A challenge to pursue their own dreams in tribute to those of Dr. Martin Luther King Jr. elicited a standing ovation from attendees at an interfaith gathering in Oakhurst.
The Rev. Aaron Gibson of the Second Baptist Church of Long Branch issued the challenge during his keynote address at “All Different, All Equal,” a celebration of the life and accomplishments of King Jan. 11 at Congregation Torat El.
“When we get together as a community of Jews, Christians, and Muslims,” Gibson said, “we can do great things. I say to the people of God tonight: On your mark, get set, go! Let’s stand up for equal rights and righteousness and act out our faith.”
More than 200 people gathered for the seventh annual event, which drew members of the Conservative temple and Gibson’s church as well as representatives of Brookdale Community College in Lincroft and the Greater Long Branch Ministerium. The federal holiday marking King’s birthday this year fell on Jan. 16.
The event featured performances by the Trinity and St. Philip’s Cathedral Choir of Newark and the Second Baptist Church Choir.
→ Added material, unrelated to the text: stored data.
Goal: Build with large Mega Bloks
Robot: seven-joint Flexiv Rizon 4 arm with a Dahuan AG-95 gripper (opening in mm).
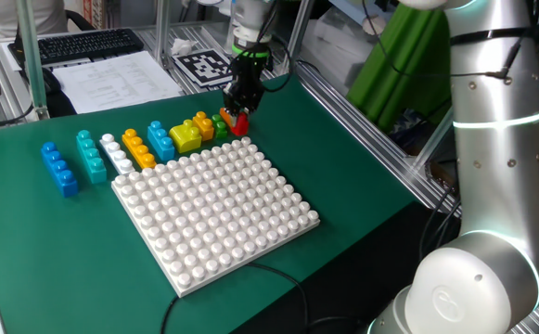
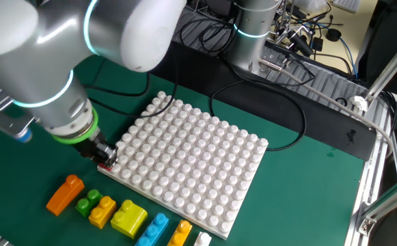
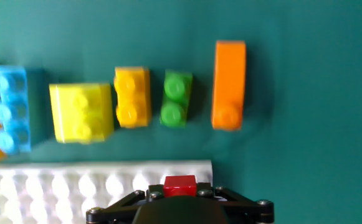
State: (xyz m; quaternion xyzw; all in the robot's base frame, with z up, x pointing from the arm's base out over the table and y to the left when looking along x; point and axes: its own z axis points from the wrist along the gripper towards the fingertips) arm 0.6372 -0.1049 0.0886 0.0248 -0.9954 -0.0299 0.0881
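The fingers (image 1: pixel 237 119) stand narrowly apart, clamped on a red brick (image 3: pixel 180 185) right at the corner of the baseplate (image 1: pixel 215 213) nearest the green brick (image 3: pixel 176 98). To seat it well, I'd line its underside squarely over the corner studs and press straight down, without tipping it toward the orange brick (image 3: pixel 228 84) beyond. The arm reaches over the desk (image 1: pixel 28 241) with the hand pointing steeply down at that corner.

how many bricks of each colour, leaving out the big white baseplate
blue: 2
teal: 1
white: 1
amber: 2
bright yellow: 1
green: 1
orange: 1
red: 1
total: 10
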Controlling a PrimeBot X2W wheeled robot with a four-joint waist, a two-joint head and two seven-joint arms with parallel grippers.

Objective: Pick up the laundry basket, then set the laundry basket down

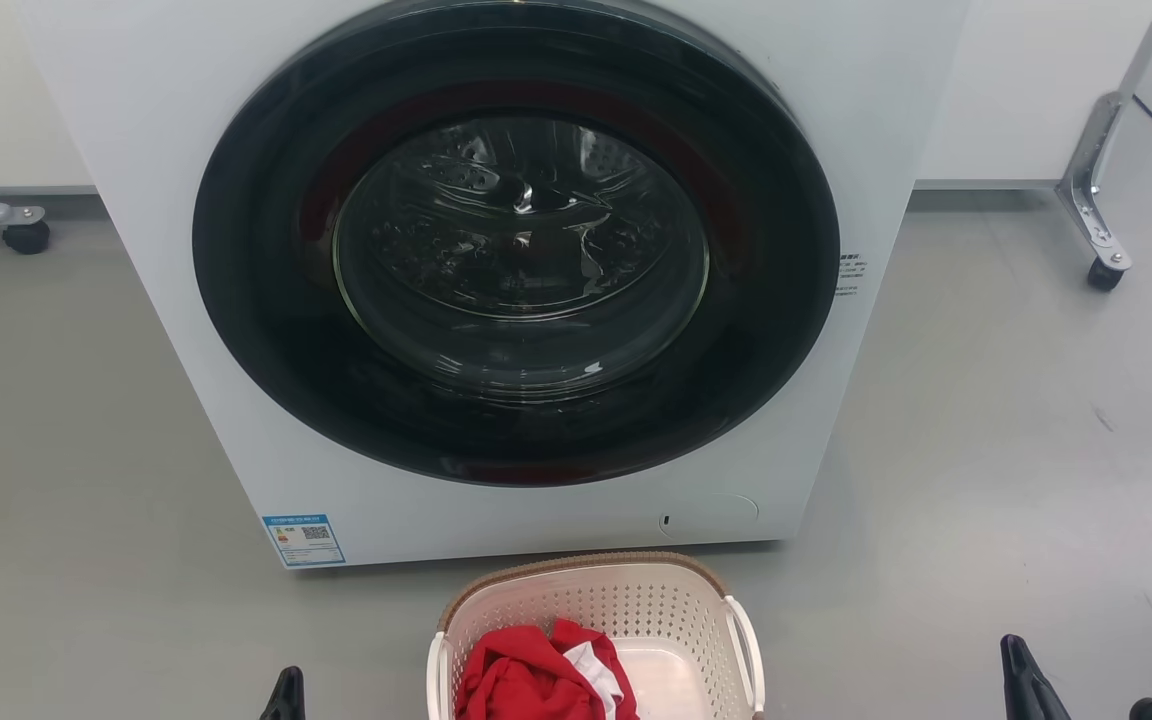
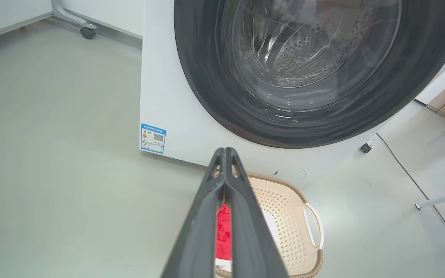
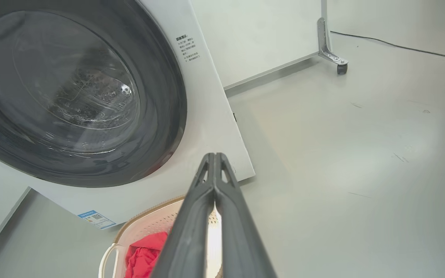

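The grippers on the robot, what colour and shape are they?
The left gripper and right gripper look alike: each has two long, dark grey fingers, wide at the base and narrowing to a pointed tip, with small triangular cut-outs near the tips.

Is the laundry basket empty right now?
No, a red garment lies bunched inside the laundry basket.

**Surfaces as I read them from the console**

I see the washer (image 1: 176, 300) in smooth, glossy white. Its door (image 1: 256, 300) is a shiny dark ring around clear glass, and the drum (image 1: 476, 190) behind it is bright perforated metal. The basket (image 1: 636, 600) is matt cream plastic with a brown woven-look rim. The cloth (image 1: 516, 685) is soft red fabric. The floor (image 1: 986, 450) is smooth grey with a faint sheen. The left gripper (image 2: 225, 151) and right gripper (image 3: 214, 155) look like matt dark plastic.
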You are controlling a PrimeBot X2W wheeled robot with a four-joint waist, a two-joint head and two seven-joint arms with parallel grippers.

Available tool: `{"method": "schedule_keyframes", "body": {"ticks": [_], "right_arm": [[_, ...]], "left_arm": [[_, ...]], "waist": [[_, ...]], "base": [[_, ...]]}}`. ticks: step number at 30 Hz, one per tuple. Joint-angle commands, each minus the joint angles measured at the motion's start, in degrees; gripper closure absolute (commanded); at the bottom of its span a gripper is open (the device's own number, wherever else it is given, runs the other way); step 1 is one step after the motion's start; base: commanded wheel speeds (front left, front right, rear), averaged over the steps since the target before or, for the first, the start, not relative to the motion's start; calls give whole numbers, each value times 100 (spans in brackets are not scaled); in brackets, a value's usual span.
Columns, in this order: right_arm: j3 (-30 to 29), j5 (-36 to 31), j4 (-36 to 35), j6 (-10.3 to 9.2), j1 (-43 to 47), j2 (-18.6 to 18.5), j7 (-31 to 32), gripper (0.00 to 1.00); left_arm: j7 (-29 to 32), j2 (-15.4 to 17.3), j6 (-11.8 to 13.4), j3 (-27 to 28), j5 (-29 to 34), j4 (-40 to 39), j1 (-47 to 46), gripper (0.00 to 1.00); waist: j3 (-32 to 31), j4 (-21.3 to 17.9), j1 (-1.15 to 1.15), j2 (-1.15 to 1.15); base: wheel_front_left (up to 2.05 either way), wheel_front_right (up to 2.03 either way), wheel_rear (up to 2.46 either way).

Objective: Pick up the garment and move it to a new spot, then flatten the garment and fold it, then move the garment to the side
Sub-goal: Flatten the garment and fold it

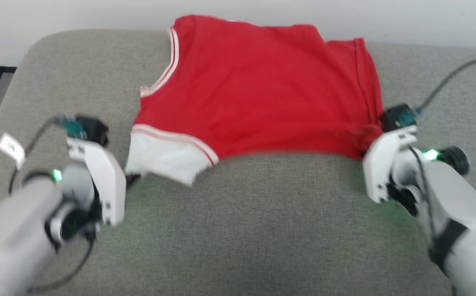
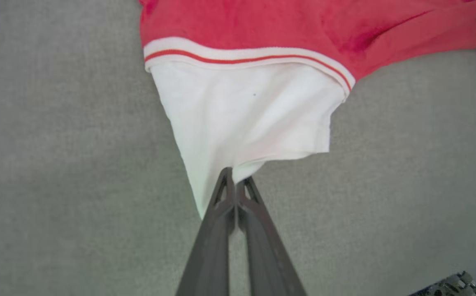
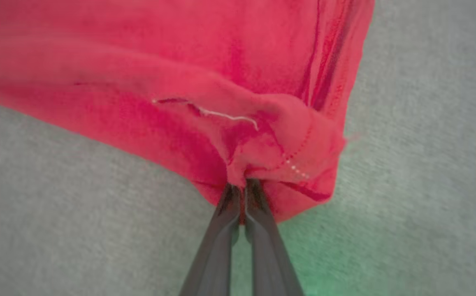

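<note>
Left gripper is pinched tight on the white corner of the red shirt, at 7 o'clock. Right gripper is pinched tight on its red corner, at 4 o'clock. The shirt lies at 12 o'clock on the grey cushion. I think it is best to pull both corners evenly and slowly, so the near edge goes straight.

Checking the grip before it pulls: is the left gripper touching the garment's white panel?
Touching. The left wrist view shows the left gripper, jaws shut, pinching the white corner of the garment.
</note>
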Motion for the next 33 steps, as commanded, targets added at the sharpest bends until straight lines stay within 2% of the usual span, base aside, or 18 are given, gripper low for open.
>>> {"method": "schedule_keyframes", "body": {"ticks": [1,8,14,15,20,22,29,33], "right_arm": [[145,230,-235,-2,374,-181,197,100],[404,1224,-2149,-2,1758,-1231,1096,100],[172,1545,-3528,-2,2856,-1814,1858,100],[172,1545,-3528,-2,2856,-1814,1858,100],[-245,1603,-4511,-2,3607,-1963,2365,100],[-494,1590,-4816,-2,3844,-1919,2494,100],[-1403,1205,-5827,-2,4215,-1488,2754,100],[-1812,840,-6268,-2,4101,-1154,2880,100]], "left_arm": [[28,123,177,-3,-81,-288,240,100],[28,831,1176,-115,-431,-2001,1393,100],[38,1196,1758,-303,-626,-3003,2111,100],[38,1196,1758,-303,-626,-3003,2111,100],[37,1409,2065,-375,-763,-3556,2444,100],[25,1529,2162,-325,-773,-3735,2461,100],[-29,1959,2362,-17,-519,-4134,2038,100],[35,2148,2266,205,-289,-4185,1579,100]], "waist": [[-43,19,0,0],[-161,47,0,0],[-227,45,0,0],[-227,45,0,0],[-238,3,0,0],[-234,-11,0,0],[-132,-91,0,0],[-31,-153,0,0]], "base": [[0,0,0],[0,0,0],[0,0,0],[0,0,0],[0,0,0],[0,0,0],[0,0,0],[0,0,0]]}}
Former Torat El president Jeff Donner of Jackson helped coordinate the event and served as emcee.
Torat El’s Rabbi Aaron Schonbrun spoke about the honor of hosting a celebration of King’s legacy. “We have come a long way since 1968, but we have a long way to go to reach the promised land,” he said. “There are still too many children going to bed hungry; there is still injustice, intolerance, and racism.
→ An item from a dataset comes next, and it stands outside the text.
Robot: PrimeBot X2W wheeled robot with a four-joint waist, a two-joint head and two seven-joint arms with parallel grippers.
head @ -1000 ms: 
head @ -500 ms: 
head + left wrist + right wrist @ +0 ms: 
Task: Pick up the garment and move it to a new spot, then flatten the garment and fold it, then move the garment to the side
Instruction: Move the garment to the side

“We have to work harder each day to make sure Dr. King’s legacy lives on in our actions. We must have determination, compassion, and passion to fight injustice and inequality.”
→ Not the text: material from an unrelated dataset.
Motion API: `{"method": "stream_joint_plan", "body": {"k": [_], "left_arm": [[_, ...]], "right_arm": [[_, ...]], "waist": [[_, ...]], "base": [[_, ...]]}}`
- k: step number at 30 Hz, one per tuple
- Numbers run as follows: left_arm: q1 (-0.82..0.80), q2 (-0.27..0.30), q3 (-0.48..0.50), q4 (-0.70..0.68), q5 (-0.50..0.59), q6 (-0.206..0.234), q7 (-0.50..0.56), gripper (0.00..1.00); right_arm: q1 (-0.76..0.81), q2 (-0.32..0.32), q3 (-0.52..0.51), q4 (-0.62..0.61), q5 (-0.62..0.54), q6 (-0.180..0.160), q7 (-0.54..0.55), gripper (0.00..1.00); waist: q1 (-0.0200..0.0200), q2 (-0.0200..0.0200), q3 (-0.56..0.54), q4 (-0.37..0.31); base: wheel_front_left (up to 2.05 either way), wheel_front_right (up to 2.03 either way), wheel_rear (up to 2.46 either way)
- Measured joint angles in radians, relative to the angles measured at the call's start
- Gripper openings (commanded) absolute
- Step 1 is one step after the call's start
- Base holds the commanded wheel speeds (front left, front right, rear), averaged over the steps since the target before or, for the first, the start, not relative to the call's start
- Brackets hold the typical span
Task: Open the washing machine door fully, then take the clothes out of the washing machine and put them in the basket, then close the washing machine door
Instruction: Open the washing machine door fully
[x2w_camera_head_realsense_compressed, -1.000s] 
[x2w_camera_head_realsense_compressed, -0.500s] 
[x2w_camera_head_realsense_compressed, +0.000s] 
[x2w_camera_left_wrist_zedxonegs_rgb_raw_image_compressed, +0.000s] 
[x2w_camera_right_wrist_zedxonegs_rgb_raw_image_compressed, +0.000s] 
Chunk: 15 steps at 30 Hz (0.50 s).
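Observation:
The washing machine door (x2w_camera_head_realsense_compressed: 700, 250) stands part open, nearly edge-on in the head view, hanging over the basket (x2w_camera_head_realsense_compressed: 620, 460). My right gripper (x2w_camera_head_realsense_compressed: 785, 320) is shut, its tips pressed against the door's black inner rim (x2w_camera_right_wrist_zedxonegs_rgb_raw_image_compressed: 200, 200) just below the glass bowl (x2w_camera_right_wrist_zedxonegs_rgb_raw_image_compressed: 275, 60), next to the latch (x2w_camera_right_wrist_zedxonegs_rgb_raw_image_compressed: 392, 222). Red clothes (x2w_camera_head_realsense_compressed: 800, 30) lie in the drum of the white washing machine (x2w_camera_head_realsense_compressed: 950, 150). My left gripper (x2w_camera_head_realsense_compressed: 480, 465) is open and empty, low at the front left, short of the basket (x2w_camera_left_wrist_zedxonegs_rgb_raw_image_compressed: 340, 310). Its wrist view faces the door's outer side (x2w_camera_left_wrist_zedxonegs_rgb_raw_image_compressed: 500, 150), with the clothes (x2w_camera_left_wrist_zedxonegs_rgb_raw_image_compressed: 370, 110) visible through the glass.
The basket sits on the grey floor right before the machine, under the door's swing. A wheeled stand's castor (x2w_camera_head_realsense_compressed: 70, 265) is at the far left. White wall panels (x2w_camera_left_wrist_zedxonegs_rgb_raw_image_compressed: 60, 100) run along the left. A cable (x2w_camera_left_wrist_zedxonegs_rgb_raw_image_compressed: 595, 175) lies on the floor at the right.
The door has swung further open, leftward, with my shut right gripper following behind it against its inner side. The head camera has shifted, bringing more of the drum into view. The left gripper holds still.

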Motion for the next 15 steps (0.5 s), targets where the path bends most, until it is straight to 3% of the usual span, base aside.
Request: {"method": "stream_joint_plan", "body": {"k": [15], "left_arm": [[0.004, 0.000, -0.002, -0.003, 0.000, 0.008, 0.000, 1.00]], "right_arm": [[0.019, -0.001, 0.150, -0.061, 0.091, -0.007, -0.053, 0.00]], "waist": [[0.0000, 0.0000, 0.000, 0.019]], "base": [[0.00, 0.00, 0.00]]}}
Professor Darrell Willis of Brookdale Community College delivered a powerful reading of an excerpt of King’s famous “I Have A Dream” speech — delivered from the steps of the Lincoln Memorial during the August 1963 March on Washington.
Closing remarks were made by the Rev. Susan Mamchak of the ministerium and executive director of Ezekiel’s Wheels, which helps feed the hungry in Long Branch. Imam Abdul Rahmin Shakur of Newark was an honored guest at the event, which was made possible by a grant from the B’nai Sholom-Beth El Foundation.
“It was remarkably inspiring to see different religious groups come together and realize that spiritually we are all connected,” said Torat El member Stuart Koperweis of Wanamassa. “The music and the words moved me in a way that I believe God wanted it to be seen.”
Temple member Dorothy Secol of Allenhurst said she was proud to take part in the community-building celebration. “We need to come together or we’ll never solve the problems of the world,” she said. “We are all God’s children. It’s about time we started acting like it.”